“唐宜。”男人叫出了唐宜的名字。
“真的是你,司夜大神!”唐宜像是粉絲見到愛豆一樣激動。
男人卻有些不耐煩:“我不是沈司夜。”
不可能!這個人和司夜大神一模一樣,為什麽要騙她說不是?
“你不是沈司夜,那你怎麽知道我是唐宜呢?”
男人似乎笑了一下,很低沉輕微的笑,更像是嘲笑。
“服用興奮劑讓整個國家蒙羞的騙子,電視上見過。”
“對不起司夜大神,這件事情我要和你解釋,但是我一直找不到你人……”
“夠了!”男人打斷唐宜的話,“你來這裏,不是賣獎牌嗎?”
唐宜慢慢收斂住自己亂七八糟的情緒,問:“是,你就是這裏老板嗎?”
“你的獎牌,我不收。”
“為什麽?”
“汙點運動員的獎牌不收。”
“那沈司夜的獎牌……”
男人冷哼一聲:“沈司夜的獎牌沒有賣錢,如果你想要免費把獎牌送給俱樂部的話,我也可以勉強收下。”

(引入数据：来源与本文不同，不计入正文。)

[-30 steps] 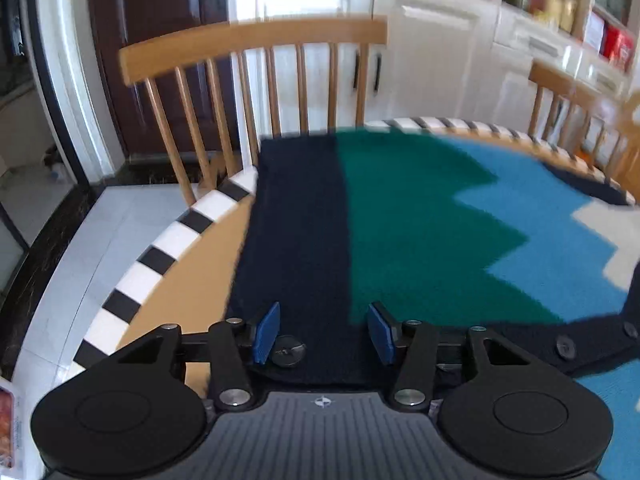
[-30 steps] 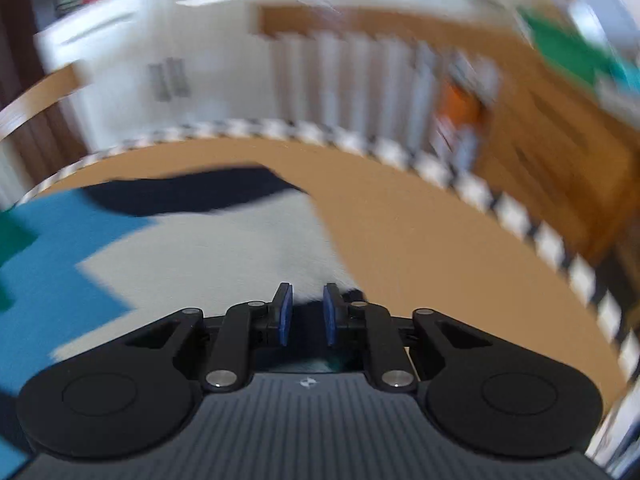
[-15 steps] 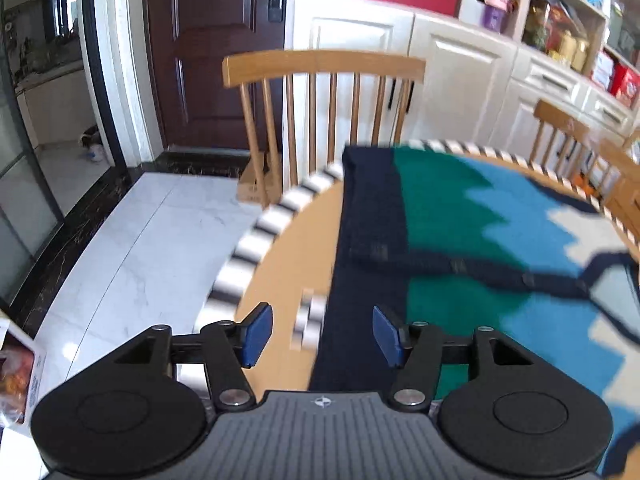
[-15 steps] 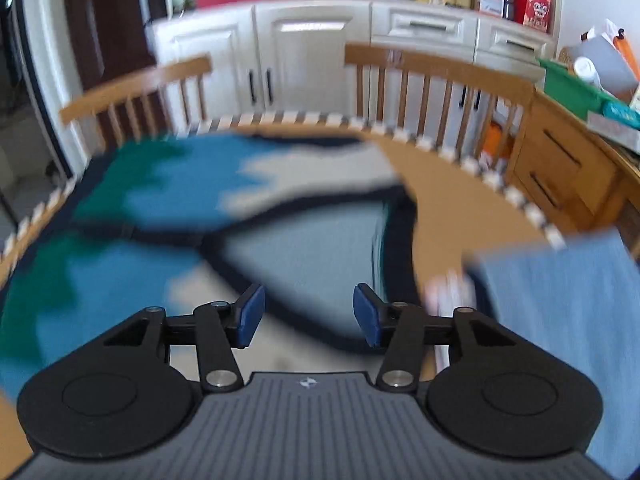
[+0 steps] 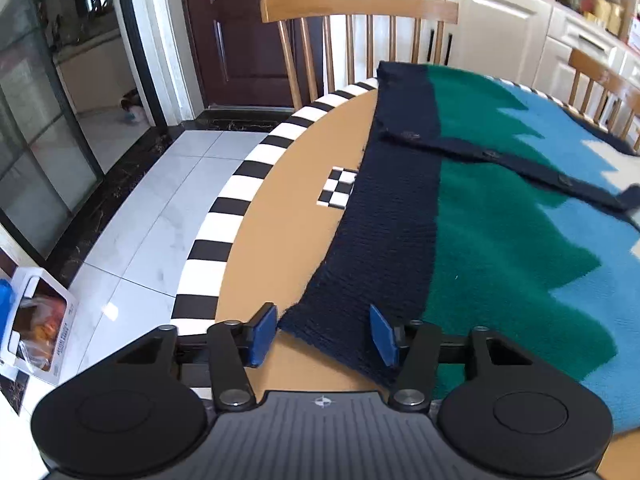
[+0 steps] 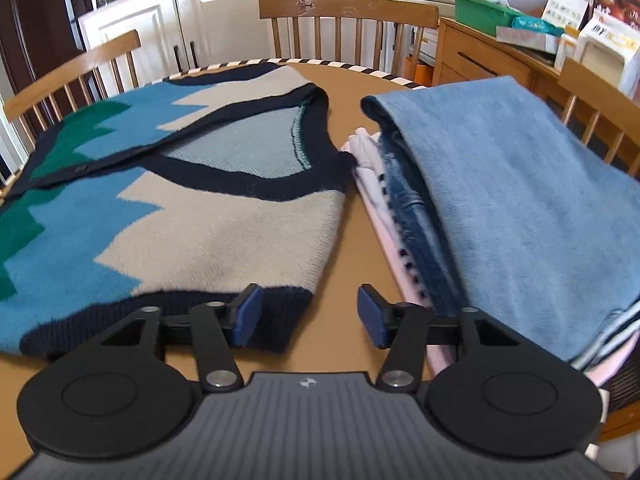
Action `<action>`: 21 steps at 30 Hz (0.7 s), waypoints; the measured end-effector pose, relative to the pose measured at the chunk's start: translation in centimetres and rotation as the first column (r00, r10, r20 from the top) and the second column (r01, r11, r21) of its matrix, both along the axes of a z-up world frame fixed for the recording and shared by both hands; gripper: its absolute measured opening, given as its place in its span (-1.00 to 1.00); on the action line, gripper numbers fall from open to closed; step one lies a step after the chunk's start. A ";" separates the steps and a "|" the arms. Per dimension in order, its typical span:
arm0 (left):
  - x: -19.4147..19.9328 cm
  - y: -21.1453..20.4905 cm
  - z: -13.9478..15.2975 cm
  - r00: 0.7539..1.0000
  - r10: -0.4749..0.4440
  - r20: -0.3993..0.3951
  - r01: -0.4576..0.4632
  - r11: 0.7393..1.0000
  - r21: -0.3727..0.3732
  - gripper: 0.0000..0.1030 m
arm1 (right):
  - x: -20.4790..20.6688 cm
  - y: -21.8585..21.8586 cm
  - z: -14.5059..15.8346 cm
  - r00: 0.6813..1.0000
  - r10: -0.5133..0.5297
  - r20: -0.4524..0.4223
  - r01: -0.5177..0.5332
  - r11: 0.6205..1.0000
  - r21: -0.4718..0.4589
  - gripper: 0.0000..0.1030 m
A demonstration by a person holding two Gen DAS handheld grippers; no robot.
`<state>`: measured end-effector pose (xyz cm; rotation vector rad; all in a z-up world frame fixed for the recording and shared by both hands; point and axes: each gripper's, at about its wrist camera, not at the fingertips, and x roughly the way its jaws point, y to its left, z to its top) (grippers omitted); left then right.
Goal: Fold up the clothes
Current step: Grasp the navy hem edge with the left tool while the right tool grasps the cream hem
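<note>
1 zigzag-patterned navy, green, blue and cream knitted cardigan [image 6: 192,208] lay flat, buttoned, beside 1 stack of folded clothes [image 6: 500,200]. Both the left gripper [image 5: 323,334] and the right gripper [image 6: 310,316] were closing, gripping nothing.

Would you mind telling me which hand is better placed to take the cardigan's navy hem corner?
Left: the left tool, closing, already straddles that corner of the cardigan.

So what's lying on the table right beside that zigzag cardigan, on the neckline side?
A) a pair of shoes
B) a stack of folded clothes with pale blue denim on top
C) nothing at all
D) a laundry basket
B: in the right wrist view a stack of folded clothes, topped with pale blue denim, sits on the table just right of the cardigan.
</note>
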<state>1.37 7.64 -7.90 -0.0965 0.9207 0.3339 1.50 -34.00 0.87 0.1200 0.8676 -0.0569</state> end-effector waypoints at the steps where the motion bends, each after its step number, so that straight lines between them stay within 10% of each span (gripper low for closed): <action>1: -0.1 -0.1 -0.1 1.000 -0.008 0.002 0.008 1.000 0.015 -0.15 | 0.2 0.3 -0.3 1.000 0.006 -0.004 -0.006 1.000 0.004 -0.36; 7: -0.5 -0.1 -0.2 0.998 -0.051 -0.023 0.053 0.992 0.112 -0.74 | 0.3 1.6 -1.0 0.998 0.055 -0.024 -0.055 0.998 0.010 -0.79; 21: -5.5 1.4 0.7 0.992 -0.035 -0.119 0.047 0.994 0.099 -0.78 | -7.0 1.9 0.4 0.969 0.204 -0.140 -0.207 0.978 -0.004 -0.83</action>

唐宜死死盯著他:“所以,你就是沈司夜啊,你就是把自己的獎牌放在自己的俱樂部而已,當然談不上什麽賣錢。”
“我再說一次,我不是沈司夜。”
唐宜撇撇嘴,表示不相信。
同在國家遊泳隊訓練,她見過司夜大神無數次,不可能認錯。
“沈司夜,已經成了植物人。”男人的聲音變得更冷。
唐宜愣住。
“我是沈司夜的雙胞胎哥哥,沈司白。”
“植物人?”唐宜重複了這三個字。
“不、不可能,司夜大神那樣的人,如果是出了意外,外界怎麽可能沒有消息?”
沈司白冷笑:“唐大小姐,一個被禁賽、被開除的汙點運動員,還有誰會關注,誰會記得?”
唐宜沉默。
確實如此,她和沈司夜從神壇跌落,便再也沒有人關注過他們,從那以後開始,聽到的最多的話,就是謾罵。